#### Assignment:
Don't include pictures. Quote the lines below from the first through the line that contains "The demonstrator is".

#### Data extract:
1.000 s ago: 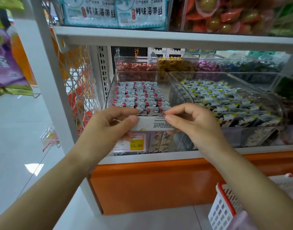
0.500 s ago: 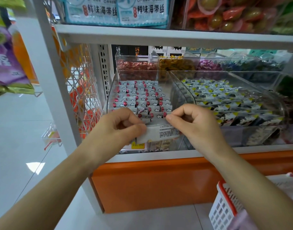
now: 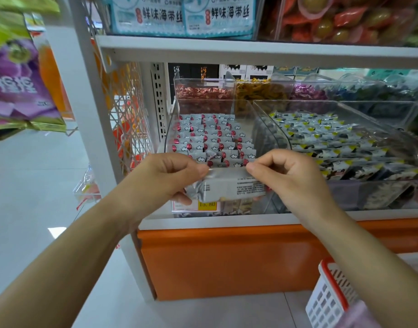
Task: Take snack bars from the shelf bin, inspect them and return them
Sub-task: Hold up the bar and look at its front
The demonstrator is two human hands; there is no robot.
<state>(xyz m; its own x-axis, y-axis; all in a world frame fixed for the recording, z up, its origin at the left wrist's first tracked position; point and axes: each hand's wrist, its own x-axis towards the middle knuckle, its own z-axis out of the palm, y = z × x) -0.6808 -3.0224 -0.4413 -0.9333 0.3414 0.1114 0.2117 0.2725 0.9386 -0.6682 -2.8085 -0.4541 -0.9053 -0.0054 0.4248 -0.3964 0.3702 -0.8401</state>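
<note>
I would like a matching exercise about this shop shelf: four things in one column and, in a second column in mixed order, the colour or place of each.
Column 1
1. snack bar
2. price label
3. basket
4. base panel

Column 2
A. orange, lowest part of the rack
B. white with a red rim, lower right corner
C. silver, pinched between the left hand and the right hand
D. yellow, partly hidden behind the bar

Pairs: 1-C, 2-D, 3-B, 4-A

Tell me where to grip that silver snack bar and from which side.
Pinch the snack bar at its two short ends, coming in from left and right, as the left hand and right hand do. It lies level and crosswise, its flat printed face toward the camera.
</note>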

#### Written reply:
1.000 s ago: 
0.500 s ago: 
now: 
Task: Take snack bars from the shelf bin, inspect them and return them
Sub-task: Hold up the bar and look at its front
The demonstrator is two human hands; there is no robot.

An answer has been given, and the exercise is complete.